Refletindo sobre mais um três de maio, Dia Mundial da Liberdade de Imprensa

Por Clarice Muscalu

Toda vez que ouço a palavra “imprensa”, lembro-me sempre das palavras de Jurandir Ferreira, numa crônica publicada em 1964 (note a atemporalidade e o ano de publicação): “Mas a imprensa, como o cinema, pode-se argumentar, deu em indústria”. E, realmente, é isso: a imprensa virou negócio.

Como uma criança presa às saias da mãe, a imprensa hoje se consolida atada ao capital e suas muitas propriedades. E, é claro que ela assim se constituiria. Vivemos em uma sociedade capitalista, sob governança, acima de tudo, do dinheiro. Portanto, lidemos com as circunstâncias. Mas, isso não exclui, muito menos desvalida, o potencial jornalístico tão necessário para a conservação de um outro lado da imprensa, daquele tão mais importante e significativo para a construção de humanidade. Daquele lado que pouco se baseia no capital e, sim, no aspecto mais puro e genuíno do jornalismo. Um lado mais humano, mais sensível. 
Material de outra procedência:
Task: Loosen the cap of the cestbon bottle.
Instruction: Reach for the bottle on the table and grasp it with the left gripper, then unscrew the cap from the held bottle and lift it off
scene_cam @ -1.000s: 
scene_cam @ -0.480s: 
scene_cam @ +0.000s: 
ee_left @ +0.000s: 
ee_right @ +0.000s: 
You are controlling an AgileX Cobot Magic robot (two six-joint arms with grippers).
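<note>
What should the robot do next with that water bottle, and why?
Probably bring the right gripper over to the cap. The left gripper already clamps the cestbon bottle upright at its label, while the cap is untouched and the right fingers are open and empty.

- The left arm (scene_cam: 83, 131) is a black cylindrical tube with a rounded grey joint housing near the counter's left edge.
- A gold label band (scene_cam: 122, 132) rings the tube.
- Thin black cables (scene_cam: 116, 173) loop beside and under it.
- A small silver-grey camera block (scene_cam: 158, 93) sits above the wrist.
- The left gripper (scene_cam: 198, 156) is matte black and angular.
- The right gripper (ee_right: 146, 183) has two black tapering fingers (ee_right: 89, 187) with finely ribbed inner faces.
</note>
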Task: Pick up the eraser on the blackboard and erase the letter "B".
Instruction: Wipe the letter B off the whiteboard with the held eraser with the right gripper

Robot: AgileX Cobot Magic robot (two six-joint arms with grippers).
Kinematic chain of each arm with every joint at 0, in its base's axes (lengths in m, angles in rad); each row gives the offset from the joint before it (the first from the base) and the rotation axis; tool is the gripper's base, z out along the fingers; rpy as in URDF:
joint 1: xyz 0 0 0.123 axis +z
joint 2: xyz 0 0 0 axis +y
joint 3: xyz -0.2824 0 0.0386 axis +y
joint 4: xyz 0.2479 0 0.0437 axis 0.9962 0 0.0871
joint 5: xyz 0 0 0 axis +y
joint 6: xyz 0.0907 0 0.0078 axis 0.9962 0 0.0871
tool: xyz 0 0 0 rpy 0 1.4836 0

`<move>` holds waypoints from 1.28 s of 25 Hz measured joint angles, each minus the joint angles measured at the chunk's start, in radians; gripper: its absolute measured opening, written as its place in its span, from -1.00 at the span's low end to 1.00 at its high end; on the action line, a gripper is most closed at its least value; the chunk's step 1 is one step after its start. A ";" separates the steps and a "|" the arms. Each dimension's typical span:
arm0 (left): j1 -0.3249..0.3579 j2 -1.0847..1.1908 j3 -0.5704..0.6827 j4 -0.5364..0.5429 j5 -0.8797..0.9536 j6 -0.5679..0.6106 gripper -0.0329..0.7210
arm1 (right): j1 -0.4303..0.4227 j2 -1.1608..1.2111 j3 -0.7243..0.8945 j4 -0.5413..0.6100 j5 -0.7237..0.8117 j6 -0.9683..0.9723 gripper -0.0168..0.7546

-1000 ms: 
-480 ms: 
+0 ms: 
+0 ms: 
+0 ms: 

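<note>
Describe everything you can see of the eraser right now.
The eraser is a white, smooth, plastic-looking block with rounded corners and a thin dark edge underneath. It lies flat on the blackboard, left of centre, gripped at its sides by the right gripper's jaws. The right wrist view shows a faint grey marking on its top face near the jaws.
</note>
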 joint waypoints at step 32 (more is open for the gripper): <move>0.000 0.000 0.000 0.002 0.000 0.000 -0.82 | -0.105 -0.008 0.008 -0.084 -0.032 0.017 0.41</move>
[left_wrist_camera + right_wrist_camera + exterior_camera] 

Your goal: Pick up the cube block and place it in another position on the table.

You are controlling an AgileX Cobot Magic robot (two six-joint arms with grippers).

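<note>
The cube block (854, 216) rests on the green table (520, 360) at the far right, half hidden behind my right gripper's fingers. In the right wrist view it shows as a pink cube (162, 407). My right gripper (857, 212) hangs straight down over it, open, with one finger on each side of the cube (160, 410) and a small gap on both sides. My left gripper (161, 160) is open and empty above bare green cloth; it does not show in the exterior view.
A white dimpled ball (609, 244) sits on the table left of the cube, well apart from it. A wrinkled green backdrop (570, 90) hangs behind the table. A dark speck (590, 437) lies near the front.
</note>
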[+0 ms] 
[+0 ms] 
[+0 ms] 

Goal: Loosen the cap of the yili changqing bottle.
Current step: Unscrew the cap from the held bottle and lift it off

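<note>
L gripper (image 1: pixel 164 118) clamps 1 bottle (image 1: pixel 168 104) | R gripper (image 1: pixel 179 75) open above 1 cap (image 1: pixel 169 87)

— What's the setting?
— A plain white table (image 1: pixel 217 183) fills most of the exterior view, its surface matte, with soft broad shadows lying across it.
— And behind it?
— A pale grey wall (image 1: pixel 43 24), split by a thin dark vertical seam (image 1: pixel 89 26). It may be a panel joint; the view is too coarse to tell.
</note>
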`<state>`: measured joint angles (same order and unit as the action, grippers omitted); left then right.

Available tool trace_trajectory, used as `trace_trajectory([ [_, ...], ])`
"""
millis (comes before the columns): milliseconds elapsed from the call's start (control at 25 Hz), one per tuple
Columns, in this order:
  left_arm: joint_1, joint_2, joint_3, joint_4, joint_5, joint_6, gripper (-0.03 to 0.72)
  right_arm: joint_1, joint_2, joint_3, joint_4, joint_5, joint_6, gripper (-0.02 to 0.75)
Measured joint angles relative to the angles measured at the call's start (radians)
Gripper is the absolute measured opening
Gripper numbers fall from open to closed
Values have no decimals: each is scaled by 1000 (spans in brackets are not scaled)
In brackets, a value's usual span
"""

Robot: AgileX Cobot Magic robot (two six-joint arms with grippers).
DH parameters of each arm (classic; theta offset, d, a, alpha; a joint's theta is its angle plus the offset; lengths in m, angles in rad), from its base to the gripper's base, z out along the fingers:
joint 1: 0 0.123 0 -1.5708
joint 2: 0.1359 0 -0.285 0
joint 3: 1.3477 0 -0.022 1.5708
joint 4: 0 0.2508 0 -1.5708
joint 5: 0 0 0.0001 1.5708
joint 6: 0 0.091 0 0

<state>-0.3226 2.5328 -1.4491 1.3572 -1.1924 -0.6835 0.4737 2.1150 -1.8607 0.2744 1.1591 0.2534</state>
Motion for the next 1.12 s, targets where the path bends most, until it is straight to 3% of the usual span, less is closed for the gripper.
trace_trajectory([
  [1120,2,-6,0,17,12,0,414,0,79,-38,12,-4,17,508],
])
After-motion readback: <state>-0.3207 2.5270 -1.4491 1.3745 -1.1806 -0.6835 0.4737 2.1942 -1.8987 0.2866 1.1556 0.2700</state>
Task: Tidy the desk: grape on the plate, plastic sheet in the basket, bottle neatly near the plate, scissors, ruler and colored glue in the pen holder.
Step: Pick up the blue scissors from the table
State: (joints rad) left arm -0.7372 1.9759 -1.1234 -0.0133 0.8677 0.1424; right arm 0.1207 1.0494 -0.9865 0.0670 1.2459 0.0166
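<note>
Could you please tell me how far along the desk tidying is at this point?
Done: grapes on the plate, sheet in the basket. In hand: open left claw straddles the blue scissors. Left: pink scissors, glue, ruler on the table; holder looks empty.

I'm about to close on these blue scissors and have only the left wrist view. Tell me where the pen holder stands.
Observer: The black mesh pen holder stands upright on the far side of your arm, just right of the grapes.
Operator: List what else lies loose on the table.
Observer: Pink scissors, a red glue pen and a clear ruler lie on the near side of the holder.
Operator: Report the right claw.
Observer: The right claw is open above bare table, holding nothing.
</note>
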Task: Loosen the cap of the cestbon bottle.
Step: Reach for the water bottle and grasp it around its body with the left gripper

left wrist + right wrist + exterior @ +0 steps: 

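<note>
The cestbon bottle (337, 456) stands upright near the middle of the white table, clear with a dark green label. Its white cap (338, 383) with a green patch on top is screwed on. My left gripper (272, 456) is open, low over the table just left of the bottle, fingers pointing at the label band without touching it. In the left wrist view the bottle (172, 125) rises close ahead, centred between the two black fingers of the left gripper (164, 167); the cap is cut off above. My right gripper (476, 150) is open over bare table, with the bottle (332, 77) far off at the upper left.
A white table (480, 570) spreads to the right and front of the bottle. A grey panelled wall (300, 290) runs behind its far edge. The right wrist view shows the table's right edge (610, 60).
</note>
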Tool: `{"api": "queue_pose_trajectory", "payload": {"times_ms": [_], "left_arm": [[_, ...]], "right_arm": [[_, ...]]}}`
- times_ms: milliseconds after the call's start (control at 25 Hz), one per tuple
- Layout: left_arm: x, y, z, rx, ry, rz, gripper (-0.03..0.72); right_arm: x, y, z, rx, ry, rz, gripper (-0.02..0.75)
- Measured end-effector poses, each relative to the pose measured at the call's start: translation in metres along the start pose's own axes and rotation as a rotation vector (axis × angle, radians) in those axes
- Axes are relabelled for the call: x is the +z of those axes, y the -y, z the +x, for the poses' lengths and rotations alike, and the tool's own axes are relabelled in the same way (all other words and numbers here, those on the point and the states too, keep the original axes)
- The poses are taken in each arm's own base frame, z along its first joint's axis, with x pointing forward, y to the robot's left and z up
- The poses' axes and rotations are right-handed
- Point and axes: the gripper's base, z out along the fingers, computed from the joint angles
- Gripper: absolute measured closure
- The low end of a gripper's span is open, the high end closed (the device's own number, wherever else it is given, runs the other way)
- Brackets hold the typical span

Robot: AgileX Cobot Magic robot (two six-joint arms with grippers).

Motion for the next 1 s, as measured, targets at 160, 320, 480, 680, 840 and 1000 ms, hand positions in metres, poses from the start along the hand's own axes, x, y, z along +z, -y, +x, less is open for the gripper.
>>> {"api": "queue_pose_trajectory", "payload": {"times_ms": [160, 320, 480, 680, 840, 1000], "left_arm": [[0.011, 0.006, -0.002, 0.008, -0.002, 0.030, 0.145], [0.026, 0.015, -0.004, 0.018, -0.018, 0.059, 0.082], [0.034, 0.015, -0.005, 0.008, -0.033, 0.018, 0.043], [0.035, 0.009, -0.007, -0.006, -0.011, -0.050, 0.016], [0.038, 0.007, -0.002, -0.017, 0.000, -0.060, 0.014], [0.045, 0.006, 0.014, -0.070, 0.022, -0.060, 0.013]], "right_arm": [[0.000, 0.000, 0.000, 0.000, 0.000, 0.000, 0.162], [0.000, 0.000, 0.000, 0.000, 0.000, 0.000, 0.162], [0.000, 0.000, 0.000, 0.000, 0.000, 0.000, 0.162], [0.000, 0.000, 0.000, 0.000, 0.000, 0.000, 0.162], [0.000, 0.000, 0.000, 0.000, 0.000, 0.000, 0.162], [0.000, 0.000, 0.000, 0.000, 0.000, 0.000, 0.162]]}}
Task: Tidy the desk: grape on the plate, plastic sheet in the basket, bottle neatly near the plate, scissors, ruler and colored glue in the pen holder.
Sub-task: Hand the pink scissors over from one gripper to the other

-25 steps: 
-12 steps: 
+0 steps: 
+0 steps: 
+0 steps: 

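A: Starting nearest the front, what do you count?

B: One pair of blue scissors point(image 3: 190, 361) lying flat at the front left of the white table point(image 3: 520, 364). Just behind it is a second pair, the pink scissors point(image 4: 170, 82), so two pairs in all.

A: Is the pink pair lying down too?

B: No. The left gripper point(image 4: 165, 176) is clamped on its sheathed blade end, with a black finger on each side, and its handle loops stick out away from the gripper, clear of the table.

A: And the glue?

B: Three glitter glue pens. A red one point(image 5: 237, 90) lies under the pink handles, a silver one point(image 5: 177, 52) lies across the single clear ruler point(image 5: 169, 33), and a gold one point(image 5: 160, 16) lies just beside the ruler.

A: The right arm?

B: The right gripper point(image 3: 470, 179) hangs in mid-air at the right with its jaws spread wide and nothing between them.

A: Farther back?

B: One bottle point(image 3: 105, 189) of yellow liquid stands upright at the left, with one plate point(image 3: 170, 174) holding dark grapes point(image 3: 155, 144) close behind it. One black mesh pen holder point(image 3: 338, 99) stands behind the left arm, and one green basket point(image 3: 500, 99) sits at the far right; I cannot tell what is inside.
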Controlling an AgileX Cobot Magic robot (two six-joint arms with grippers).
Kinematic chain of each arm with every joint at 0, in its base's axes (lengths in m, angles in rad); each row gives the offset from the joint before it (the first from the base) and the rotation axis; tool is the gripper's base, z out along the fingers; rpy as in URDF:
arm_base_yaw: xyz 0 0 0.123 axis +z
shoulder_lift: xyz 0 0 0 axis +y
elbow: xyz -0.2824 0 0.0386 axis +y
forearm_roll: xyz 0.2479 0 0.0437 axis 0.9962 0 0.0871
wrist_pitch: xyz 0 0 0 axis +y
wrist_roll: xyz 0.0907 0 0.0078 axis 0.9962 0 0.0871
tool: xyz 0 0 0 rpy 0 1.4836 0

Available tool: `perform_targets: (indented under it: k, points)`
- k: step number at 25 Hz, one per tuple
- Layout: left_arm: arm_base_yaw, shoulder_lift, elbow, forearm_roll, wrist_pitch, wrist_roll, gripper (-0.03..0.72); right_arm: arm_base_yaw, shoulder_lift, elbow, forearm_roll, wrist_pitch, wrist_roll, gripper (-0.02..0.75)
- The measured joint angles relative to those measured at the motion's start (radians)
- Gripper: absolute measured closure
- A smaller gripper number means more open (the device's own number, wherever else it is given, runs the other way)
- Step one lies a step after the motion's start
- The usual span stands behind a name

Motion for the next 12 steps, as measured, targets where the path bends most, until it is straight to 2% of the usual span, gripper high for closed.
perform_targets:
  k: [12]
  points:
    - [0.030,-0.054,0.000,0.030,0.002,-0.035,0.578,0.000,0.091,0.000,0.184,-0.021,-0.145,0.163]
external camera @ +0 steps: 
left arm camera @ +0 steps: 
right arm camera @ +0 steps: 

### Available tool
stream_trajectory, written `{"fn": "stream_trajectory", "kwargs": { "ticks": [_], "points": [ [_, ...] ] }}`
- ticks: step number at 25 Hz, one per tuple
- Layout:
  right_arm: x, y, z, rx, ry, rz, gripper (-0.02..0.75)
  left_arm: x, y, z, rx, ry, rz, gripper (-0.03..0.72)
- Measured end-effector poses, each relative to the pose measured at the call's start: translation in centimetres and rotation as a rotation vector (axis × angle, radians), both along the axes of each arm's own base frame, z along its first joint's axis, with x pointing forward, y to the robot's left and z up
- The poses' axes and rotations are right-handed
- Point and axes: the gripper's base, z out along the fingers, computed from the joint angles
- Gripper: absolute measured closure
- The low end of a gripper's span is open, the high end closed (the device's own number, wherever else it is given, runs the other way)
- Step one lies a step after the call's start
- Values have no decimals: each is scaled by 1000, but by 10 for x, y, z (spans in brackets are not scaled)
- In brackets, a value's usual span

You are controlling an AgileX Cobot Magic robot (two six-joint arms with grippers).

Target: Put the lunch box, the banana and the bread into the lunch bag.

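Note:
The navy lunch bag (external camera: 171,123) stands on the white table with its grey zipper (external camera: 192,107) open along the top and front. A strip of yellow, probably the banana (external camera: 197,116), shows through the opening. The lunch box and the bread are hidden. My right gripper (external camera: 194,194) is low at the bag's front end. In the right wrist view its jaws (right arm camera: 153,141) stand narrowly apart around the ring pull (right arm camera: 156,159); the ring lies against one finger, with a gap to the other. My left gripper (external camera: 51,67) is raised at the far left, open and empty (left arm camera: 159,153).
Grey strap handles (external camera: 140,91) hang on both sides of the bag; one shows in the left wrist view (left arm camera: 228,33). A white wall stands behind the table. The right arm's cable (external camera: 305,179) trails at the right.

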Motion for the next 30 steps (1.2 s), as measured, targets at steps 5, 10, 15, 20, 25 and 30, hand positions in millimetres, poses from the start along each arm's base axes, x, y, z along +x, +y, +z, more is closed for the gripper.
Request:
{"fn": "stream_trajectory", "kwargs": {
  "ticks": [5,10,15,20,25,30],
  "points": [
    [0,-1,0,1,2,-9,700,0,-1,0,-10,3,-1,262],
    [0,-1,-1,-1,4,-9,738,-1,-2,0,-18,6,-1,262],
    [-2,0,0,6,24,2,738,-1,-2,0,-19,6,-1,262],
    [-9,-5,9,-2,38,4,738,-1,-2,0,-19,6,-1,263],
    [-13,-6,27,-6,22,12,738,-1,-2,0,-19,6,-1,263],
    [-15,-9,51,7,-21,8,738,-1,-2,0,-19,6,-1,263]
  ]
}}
Por isso, falar sobre liberdade de imprensa me parece uma importante tarefa. Entretanto, complicada. Primeiramente, porque ela está diretamente ligada ao direito constitucional de acesso à informação e tem papel fundamental na vivência comunitária. Porém, num segundo plano, é necessário lembrar que existe esse lado da imprensa completamente imerso nas raízes mais profundas do capitalismo, o que retira, em grande parte, o compromisso (necessário) do jornalismo com a sociedade. O que retira do jornalismo sua parte mais importante: a possibilidade de estimular uma sociedade com consciência de si mesma e de suas circunstâncias.

Portanto, eu questiono: liberdade de imprensa até que ponto? Seria estimular uma imprensa livre divulgar o lado mais chulo e desprezível do jornalismo? Ou até mesmo a propagação das tão temidas fake news? Isso porque não estamos falando de um âmbito regional – nesse lugar – o buraco é mais fundo. Por isso, penso que a liberdade de imprensa precisa, mais do que tudo, estar vinculada à noção de uma comunicação contra-hegemônica e que saiba navegar pelas narrativas. São, a meu ver, concepções indissociáveis e que permitem uma estrutura social que pulsa pelos princípios de civilidade, senso de decência, sensibilidade e, de fato, liberdade. 

Termino como comecei: lembrando de Jurandir Ferreira*. “O jornal, por modesto que seja, é uma bandeira de cidadania, um símbolo de aspiração coletiva, um gesto de engajamento nas fileiras da atualidade, um triunfo sobre o ramerrão, a rotina, a marcha da ré”. Talvez, assim, entenderemos verdadeiramente sobre liberdade de imprensa.

*Jurandir Ferreira era Farmacêutico e foi contista, cronista e romancista, além de crítico literário. Nasceu em Poços de Caldas (MG), em 2 de setembro de 1905. Faleceu na mesma cidade, em 14 de dezembro de 1997.